Per Epifani una mezza boccata di ossigeno

di Peppino Caldarola

Visto da sinistra il voto di domenica e lunedì è una mezza boccata d’ossigeno. Mi spiego. Le previsioni erano nere, per Roma, strada facendo, si erano fatte più scure con quelle immagini desolanti di piazza San Giovanni quasi vuota. Si temeva la rimonta di Alemanno e si temeva la sorpresa, dal lato grillino o dal lato di Marchini. Il risultato del primo turno, paradossalmente, accontenta tutti a sinistra. I più critici vedranno nella alta astensione una conferma della disaffezione dilagante e anche della non attrattività delle “piccole intese” che hanno dato vita al governo Letta.

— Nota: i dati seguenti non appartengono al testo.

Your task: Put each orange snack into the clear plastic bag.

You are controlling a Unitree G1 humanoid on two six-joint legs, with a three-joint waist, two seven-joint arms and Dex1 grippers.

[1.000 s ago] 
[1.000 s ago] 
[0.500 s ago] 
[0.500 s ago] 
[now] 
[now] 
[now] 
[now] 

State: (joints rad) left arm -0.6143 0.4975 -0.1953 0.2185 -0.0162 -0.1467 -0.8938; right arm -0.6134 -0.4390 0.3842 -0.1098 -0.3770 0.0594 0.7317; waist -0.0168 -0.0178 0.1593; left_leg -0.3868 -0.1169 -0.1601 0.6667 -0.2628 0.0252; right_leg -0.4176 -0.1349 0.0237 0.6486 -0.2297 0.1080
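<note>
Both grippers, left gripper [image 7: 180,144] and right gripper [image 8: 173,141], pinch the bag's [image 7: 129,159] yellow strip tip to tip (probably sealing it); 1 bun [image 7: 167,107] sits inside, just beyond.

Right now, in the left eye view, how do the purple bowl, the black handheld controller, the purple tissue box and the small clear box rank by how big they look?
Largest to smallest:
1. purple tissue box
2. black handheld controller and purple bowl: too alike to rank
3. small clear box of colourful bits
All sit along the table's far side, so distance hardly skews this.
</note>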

Questa sensazione si accompagna però al primato netto di Marino, malgrado il conclamato scarso appeal del candidato, e soprattutto dai segnali che vengono dal mondo grillino.  In tutta Italia si confermano tre tendenze. La prima è che il mondo di centro-sinistra ha proposte migliori quando designa sindaci e trova buone ragioni per non considerarsi, come molti pronostici avevano previsto, fuori gioco. Il secondo è che la crisi democratica assume una manifestazione molto più allarmante con la crescita esponenziale dei cittadini che rinunciano a partecipare. Il terzo è che Grillo  è proprio uno tsunami, cioè un fenomeno devastante ma non sempre ripetibile in breve tempo. Tutti e tre questi elementi che vengono fuori dal voto, e soprattutto da quello romano, danno la sensazione, per l’appunto, della mezza boccata di ossigeno. Se il Pd traesse da queste elezioni l’idea che il peggio sia alle spalle, ma non credo  lo farà, si troverà presto in guai grossi. Se la componente più radicale, e più di sinistra, del suo elettorato, leggesse la prevalenza netta di Marino come una domanda generale di spostamento a sinistra rischierebbe di dare una deformata di un dato rilevante ma parziale. Se, infine, si leggesse nella prima vera crisi del movimento 5 Stelle un dato ormai irreversibile si correrebbe il rischio di non vedere quel che questo movimento può ancora esprimere.

Quello che il voto rivela è invece che, a differenza di quel che dicono i sondaggi nazionali, nel mondo di centro-destra la crisi cammina con gli stivali delle sette leghe. A Roma il PdL paga una disaffezione del proprio elettorato  più scontento del nuovo governo ma soprattutto imbarazzato dalla sindacatura di Alemanno. Si conferma da quelle parti che dopo Berlusconi c’è praticamente il vuoto. Sull’altro versante si vede ad occhio nudo come la parlamentarizzazione dei grillini, con le loro noiose polemiche interne,  toglie al grillismo la forza attrattiva e soprattutto la trasversalità perché sembra quasi accertato che Grillo perde voti soprattutto a destra e in tutte le città. Significativo il risultato di Siena dove l’ex comico aveva investito un grande capitale polemico con una redditività  modesta.

L’Italia che esce dalle urne che Italia è? E’ un’Italia che nutre poche speranze, che si divida fra una parte che considera ancora praticabile il campo della politica, magari turandosi il naso, e un’altra parte, che diventa sempre più consistente, che non crede neppure più nell’antipolitica ma più semplicemente si chiama fuori. In questo larghissimo spazio vuoto si troverà il bandolo della matassa dei prossimi scenari politici. Se questa forbice fra istituzioni e cittadini si allargherà avremo, con qualunque risultato e con qualunque vincitore, governi sempre più deboli. Se invece qualcuno riuscirà a schiodare dalla sfiducia una parte degli astenuti risultarà dominus del prossimino futuro.  In tutti i paesi in cui la sfiducia ha raggiunto questi livelli si sono affermato leader visionari, di destra o di sinistra. Se prevarrà in Italia l’attendismo o il vivere con poche ambizioni si potranno affermare nuovi e più consistenti movimenti di critica alla politica. Questo voto comunque, malgrado dispiacerà molto più al centro-destra che al centro-sinistra,  non sarà sgradito alla coppia Letta-Alfano. Solo i loro partiti possono affondarli, perchè, come si vede con chiarezza, allo stato attuale non c’è alcuna alternativa ovvero l’opinione pubblica non se l’aspetta e forse neppure se lo augura.